Different Ways to Add Parentheses

This one is not very straightforward to me. I get the logic, but would not have gotten this solution. Essentially, we loop through the input. For each operator, we make that operator the root of the expression tree. Then evaluate everything on left and right separately. This way, we get all combinations of the order for how the expressions are calculated.

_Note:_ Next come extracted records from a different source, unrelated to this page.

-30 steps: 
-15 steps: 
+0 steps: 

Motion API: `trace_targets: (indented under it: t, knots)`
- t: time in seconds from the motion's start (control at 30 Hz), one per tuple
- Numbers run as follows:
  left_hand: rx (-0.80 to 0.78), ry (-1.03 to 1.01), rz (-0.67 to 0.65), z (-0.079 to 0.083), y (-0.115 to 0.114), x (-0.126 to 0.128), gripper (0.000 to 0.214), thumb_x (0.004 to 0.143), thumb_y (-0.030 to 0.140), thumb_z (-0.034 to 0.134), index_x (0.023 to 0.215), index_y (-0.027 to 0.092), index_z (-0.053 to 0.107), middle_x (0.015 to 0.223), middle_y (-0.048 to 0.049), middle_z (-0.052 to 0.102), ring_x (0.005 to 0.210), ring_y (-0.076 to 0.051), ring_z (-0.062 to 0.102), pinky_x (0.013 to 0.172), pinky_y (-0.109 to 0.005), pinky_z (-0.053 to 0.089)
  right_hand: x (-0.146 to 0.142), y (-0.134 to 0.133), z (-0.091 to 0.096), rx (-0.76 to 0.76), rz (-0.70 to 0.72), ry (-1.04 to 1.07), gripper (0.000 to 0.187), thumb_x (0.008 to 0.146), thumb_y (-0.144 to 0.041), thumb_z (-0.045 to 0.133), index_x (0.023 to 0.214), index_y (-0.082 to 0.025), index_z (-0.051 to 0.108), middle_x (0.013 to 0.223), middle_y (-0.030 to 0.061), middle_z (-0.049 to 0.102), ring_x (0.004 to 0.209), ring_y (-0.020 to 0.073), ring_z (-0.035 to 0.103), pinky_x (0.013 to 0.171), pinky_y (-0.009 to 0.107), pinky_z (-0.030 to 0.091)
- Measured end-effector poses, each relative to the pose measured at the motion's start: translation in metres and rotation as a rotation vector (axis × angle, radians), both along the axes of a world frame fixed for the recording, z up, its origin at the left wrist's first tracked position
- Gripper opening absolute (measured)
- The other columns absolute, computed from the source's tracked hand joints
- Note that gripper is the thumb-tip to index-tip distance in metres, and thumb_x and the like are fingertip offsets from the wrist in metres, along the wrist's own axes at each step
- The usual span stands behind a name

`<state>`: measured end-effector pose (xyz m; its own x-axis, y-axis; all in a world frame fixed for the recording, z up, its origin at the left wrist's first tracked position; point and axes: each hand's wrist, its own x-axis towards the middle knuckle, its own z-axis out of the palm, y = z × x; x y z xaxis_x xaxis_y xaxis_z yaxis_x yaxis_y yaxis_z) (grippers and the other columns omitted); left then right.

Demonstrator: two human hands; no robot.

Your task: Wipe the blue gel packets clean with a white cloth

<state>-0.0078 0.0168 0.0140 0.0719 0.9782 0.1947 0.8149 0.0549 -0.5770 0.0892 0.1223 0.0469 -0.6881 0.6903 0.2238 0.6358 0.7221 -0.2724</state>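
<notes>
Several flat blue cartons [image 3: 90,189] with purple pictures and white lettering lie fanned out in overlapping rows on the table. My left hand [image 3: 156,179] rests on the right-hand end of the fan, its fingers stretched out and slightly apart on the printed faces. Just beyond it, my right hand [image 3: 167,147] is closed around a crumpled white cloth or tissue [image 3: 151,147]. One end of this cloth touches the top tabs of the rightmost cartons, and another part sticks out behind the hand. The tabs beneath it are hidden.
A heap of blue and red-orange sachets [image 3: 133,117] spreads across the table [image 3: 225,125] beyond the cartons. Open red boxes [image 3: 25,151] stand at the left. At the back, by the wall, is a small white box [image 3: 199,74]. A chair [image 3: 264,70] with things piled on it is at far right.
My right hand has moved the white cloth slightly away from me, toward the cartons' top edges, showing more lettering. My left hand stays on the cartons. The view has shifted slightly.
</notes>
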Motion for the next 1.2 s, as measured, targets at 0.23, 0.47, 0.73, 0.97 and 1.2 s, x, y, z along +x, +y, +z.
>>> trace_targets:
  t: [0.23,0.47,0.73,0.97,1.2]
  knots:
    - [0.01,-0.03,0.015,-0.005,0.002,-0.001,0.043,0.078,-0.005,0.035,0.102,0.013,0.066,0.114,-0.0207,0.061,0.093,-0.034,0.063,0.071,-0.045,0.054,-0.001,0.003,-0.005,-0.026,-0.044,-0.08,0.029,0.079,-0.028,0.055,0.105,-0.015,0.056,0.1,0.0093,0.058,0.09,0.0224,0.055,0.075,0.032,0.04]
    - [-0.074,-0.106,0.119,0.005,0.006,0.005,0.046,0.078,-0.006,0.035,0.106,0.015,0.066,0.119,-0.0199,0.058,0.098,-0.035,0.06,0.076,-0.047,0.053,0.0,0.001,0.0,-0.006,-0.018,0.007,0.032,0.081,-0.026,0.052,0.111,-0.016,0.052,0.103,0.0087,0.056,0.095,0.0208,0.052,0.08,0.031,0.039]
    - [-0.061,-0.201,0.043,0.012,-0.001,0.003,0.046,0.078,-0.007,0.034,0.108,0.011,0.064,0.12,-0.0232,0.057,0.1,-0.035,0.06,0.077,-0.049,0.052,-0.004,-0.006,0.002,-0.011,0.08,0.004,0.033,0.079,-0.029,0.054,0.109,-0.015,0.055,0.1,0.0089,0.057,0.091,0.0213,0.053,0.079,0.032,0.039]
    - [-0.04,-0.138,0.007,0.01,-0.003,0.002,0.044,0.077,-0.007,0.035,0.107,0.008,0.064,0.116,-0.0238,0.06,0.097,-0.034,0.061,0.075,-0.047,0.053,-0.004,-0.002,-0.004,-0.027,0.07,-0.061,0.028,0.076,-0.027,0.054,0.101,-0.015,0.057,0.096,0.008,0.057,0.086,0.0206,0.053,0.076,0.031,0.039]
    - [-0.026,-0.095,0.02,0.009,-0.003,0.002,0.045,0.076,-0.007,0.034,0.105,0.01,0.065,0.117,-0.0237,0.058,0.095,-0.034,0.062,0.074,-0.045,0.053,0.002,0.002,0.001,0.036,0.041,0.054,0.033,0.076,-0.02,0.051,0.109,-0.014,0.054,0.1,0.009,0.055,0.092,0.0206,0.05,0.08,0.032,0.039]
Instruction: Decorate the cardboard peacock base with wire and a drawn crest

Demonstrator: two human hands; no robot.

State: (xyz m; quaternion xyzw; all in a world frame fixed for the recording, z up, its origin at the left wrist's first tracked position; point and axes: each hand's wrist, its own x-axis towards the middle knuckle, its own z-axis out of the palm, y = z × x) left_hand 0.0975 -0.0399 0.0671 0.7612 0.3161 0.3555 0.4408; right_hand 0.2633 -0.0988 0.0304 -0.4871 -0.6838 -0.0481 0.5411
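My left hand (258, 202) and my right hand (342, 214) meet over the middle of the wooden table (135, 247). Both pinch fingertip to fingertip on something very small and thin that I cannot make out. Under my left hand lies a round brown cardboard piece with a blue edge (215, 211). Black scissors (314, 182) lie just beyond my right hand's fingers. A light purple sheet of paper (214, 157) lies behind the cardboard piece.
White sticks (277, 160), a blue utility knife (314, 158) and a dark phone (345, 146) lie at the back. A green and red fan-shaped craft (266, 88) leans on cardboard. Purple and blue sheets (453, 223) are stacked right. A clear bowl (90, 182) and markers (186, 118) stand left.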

Useful Diagram Explanation

Base case: If the expression has no symbol, i.e. its a number, then there's nothing to do. Just add to result. Recursive case: Split the expression at every symbol and evaluate the parts recursively. Why split at every symbol? Because its analogous to adding parantheses. e.g. 1 + 2 * 3 when split at +, parts are 1 and 2 * 3 which can be written as 1 + (2 * 3) when split at *, parts are 1 + 2 and 3 which can be written as (1 + 2) * 3

def diff_ways_to_evaluate_expression(input):
  m = {}
  return dfs(m, input)
  
  return result

def dfs(m, input):
  # First check map to see if expression is already solved
  if input in m:
    return m[input]

  # Base Case: Just a number (No more operators)
  if input.isdigit():
    return [int(input)]

  ret = []
  # Now loop though input.
  # If operator, recursively solve left and right expressions
  for i, c in enumerate(input):
    if c in ("+-*"):
      leftParts = dfs(m, input[:i])
      rightParts = dfs(m, input[i+1:])
      for left in leftParts:
        for right in rightParts:
          if c == "+":
            ret.append(left + right)
          elif c == "-":
            ret.append(left - right)
          else:
            ret.append(left * right)
  m[input] = ret
  return ret

Unique Binary Search Trees

Similar to above. Try each value as root. Recursively solve left and right by trying each value as "subroots" to get all combinations.

class TreeNode:
  def __init__(self, val):
    self.val = val
    self.left = None
    self.right = None

def dfs(start, end):
  result = []

  # Base Case:
  # If start > end, then subtree is None
  # Consider start == end. Then each recursive call should return None.
  # So, we will be left with a tree node with None for both left and right subtrees
  if start > end:
    result.append(None)
    return result

  # Now loop through all values, making 'i' the root of the tree
  for i in range(start, end + 1):

    # Get all possible left and right subtrees
    # For left, try each value at root (start, start+1, start+2, ... i-1)
    # Similar for right
    leftSubtrees = dfs(start, i - 1)
    rightSubtrees = dfs(i + 1, end)

    # Create all possible trees with i as root
    # Combine all possible left subtrees with all possible rightsubtrees
    for leftSubtree in leftSubtrees:
      for rightSubtree in rightSubtrees:
        root = TreeNode(i)
        root.left = leftSubtree
        root.right = rightSubtree
        result.append(root)

  return result

def find_unique_trees(n):
  
  return dfs(1, n)

def main():
  print("Total trees: " + str(len(find_unique_trees(2))))
  print("Total trees: " + str(len(find_unique_trees(3))))

main()

Count of Structurally Unique Binary Search Trees

class TreeNode:
  def __init__(self, val):
    self.val = val
    self.left = None
    self.right = None

# Instead of passing in (start, end), we can just pass in n
# Since (end - start) is all that matters for determining the number
# of unique subtrees
def count_trees_rec(m, n):
  # First check map
  if n in m:
    return m[n]

  # Base case: If just one value, then only one possibility
  # In this case, one root with no children
  if n <= 1:
    return 1

  count = 0
  for i in range(1, n + 1):
    leftCount = count_trees_rec(m, i - 1)
    rightCount = count_trees_rec(m, n - i)
    count += leftCount * rightCount
  
  m[n] = count
  return count


def count_trees(n):
  
  # Pass in empty map to store / reuse same calculations
  return count_trees_rec({}, n)
  


def main():
  print("Total trees: " + str(count_trees(2)))
  print("Total trees: " + str(count_trees(3)))


main()